Jenn M. Jackson (they/them) is a queer androgynous Black woman, an abolitionist, a lover of all Black people, and an Assistant Professor at Syracuse University in the Department of Political Science, Onondaga Lands. Jackson’s research is in Black Politics with a focus on group threat, gender and sexuality, political behavior, and social movements. Jackson is a columnist at Teen Vogue, the author of peer-reviewed articles at Public Culture, Politics, Groups, and Identities, and the Journal of Women, Politics, and Policy, and the author of several forthcoming book chapters on the intersections of race, gender, class, and politics. Jackson received their doctoral degree in Political Science at the University of Chicago.
Jackson acknowledges their positionality as a middle class, queer, disabled, androgynous cisgender Black woman with citizenship in a tenure track position at an elite, research I institution.
Vision for the collective: “A space where we can both learn and heal.”
Rachel Torres (she/her/hers) is a doctoral candidate at the University of Iowa in the Department of Political Science, Kiikaapoi Lands. She graduated from the University of North Texas with a B.A. in Political Science in 2016, and was previously a McNair Scholar. Currently, she is on the University of Iowa’s Ballard and Seashore Fellowship for the Fall 2020 semester. Her research examines how localized policy interacts with federal immigration enforcement, and the impact of this interaction on both foreign and nativeborn Latinx populations.
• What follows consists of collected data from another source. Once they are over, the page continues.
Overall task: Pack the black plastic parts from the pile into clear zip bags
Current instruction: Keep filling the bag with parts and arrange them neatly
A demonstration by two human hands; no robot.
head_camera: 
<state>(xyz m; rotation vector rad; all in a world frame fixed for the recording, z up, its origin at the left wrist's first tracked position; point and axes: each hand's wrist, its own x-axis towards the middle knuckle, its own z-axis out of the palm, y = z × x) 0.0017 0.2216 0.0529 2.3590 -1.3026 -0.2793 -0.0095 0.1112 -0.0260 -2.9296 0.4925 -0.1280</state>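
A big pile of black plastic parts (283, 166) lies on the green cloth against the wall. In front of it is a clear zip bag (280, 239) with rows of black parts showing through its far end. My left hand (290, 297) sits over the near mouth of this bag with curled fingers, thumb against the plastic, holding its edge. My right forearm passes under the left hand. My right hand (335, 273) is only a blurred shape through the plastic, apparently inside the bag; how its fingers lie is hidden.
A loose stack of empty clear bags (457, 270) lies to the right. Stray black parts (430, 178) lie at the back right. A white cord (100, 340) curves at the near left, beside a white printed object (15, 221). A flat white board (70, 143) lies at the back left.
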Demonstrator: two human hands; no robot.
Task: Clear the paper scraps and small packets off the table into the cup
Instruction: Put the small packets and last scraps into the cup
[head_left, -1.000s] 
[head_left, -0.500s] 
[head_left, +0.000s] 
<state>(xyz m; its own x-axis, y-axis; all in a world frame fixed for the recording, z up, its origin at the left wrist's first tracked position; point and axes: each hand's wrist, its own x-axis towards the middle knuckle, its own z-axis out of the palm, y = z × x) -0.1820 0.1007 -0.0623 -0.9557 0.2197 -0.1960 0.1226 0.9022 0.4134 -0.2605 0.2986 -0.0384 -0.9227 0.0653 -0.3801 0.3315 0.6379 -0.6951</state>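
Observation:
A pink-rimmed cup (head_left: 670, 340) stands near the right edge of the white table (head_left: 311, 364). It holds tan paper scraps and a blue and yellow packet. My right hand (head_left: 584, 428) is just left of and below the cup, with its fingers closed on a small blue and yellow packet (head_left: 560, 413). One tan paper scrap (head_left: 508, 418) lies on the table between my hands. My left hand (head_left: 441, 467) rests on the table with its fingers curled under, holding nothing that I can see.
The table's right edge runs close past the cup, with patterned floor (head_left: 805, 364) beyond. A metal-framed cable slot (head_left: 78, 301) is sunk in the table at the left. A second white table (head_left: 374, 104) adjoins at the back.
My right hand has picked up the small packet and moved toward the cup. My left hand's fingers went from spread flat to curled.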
She acknowledges her positionally as a cis white Chicana with citizenship in a unionized position.
Vision for the collective: “A source of amplification of the power and agency that already exists in our communities”
Maricruz Ariana Osorio (she/her/hers) is a PhD student at the University of California, Riverside (Cahuilla Lands). Broadly, her work looks at the political engagement and behavior of marginalized groups, with an emphasis on women and immigrants. She has published in this work academically and has contributed to other forms of publicly available scholarship, including policy reports, blogs, and encyclopedia entries. Her dissertation investigates the role of gender in forming risk assessments, whether risks are perceived to be risks themselves or risks are believed to be risks to their community at large. She analyzes how those risk assessments contribute to the political participation, in all its different forms, of marginalized immigrant communities. Her dissertation looks at how agency might manifest differently by citizenship status and hopes to add to our understanding of political participation.
Outside of academic work, Maricruz is a founding member of People of Color Also Know Stuff. She has been an invited speaker on issues of equity, diversity, and inclusion in academia.
She acknowledge her positionality as a light-skinned cis-het woman with citizenship.